Segment Start: PROVIDED ENTRIES

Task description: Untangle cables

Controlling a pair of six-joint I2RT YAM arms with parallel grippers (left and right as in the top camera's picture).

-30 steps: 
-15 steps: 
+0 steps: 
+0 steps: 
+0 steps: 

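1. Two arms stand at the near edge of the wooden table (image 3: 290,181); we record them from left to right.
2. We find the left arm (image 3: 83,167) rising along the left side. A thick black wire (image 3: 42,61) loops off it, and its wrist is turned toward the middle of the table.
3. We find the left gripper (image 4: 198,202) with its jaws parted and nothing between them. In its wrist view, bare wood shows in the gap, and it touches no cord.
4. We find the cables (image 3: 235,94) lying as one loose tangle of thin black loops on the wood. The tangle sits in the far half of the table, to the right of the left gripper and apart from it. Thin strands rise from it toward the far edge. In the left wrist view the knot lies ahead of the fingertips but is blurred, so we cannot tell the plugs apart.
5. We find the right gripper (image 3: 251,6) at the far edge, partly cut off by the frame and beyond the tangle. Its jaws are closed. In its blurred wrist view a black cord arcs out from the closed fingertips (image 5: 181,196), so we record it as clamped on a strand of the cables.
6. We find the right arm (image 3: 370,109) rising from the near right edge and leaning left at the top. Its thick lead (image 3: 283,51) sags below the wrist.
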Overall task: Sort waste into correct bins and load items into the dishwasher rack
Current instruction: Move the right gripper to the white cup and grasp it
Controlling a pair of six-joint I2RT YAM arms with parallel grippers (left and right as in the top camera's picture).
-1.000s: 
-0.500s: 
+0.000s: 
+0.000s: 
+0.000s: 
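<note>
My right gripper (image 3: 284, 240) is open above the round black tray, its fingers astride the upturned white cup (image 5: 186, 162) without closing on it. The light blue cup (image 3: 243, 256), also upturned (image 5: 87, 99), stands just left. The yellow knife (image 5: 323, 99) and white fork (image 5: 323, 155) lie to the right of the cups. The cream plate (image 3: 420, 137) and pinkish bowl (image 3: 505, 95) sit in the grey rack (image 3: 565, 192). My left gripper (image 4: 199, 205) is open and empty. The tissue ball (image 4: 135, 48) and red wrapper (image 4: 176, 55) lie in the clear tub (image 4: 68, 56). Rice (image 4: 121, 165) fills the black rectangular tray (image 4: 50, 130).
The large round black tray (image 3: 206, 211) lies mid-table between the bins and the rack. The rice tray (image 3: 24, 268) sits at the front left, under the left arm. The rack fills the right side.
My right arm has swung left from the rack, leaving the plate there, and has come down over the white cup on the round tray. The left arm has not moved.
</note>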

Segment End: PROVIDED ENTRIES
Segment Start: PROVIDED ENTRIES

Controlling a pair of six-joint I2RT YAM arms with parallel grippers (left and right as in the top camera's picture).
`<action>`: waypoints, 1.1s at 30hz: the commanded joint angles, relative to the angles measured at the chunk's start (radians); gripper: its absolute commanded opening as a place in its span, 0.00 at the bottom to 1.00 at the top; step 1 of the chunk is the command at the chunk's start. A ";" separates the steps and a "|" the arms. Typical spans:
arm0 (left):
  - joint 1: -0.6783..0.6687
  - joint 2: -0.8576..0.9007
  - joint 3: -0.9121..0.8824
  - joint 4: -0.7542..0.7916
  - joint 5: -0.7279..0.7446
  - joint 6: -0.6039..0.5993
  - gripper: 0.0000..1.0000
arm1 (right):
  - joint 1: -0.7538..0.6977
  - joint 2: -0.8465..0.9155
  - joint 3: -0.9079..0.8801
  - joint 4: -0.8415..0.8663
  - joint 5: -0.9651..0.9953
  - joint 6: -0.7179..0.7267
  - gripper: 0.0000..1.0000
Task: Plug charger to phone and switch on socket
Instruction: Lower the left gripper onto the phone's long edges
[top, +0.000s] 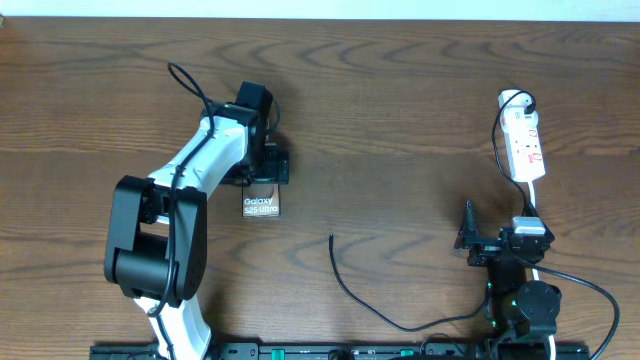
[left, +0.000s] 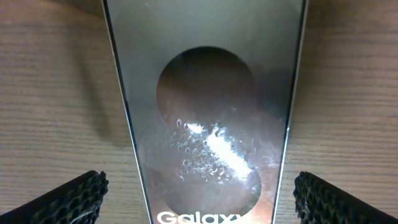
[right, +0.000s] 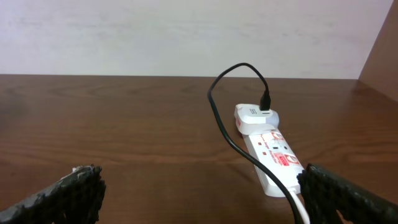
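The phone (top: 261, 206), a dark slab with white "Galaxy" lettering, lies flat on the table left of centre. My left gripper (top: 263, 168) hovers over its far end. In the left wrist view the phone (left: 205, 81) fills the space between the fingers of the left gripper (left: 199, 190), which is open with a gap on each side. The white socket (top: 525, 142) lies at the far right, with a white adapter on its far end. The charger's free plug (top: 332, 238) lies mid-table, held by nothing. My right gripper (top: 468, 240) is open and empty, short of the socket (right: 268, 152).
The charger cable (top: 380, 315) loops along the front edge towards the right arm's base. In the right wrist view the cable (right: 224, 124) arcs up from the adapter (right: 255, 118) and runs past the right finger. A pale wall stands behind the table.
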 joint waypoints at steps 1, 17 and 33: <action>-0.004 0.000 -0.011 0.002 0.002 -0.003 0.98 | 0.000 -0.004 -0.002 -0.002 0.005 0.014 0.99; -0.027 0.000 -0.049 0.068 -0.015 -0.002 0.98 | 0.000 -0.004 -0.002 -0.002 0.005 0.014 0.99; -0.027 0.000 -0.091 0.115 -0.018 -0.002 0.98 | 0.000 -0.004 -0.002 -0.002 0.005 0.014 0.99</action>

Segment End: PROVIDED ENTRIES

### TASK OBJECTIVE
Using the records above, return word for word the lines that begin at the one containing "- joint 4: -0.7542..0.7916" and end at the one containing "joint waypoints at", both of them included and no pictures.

### ANSWER SECTION
  - joint 4: -0.7542..0.7916
  - joint 5: -0.7279..0.7446
  - joint 6: -0.6039..0.5993
  - gripper: 0.0000..1.0000
arm1 (right):
  - joint 1: -0.7538..0.6977
  - joint 2: -0.8465..0.9155
  - joint 3: -0.9079..0.8801
  - joint 4: -0.8415..0.8663
  - joint 5: -0.9651..0.9953
  - joint 6: -0.7179..0.7267
  - gripper: 0.0000..1.0000
Task: Plug charger to phone and switch on socket
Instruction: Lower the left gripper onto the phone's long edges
[top, +0.000s] 
[left, +0.000s] 
[right, +0.000s] 
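The phone (top: 261, 206), a dark slab with white "Galaxy" lettering, lies flat on the table left of centre. My left gripper (top: 263, 168) hovers over its far end. In the left wrist view the phone (left: 205, 81) fills the space between the fingers of the left gripper (left: 199, 190), which is open with a gap on each side. The white socket (top: 525, 142) lies at the far right, with a white adapter on its far end. The charger's free plug (top: 332, 238) lies mid-table, held by nothing. My right gripper (top: 468, 240) is open and empty, short of the socket (right: 268, 152).
The charger cable (top: 380, 315) loops along the front edge towards the right arm's base. In the right wrist view the cable (right: 224, 124) arcs up from the adapter (right: 255, 118) and runs past the right finger. A pale wall stands behind the table.
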 joint waypoints at steps 1, 17 and 33: <action>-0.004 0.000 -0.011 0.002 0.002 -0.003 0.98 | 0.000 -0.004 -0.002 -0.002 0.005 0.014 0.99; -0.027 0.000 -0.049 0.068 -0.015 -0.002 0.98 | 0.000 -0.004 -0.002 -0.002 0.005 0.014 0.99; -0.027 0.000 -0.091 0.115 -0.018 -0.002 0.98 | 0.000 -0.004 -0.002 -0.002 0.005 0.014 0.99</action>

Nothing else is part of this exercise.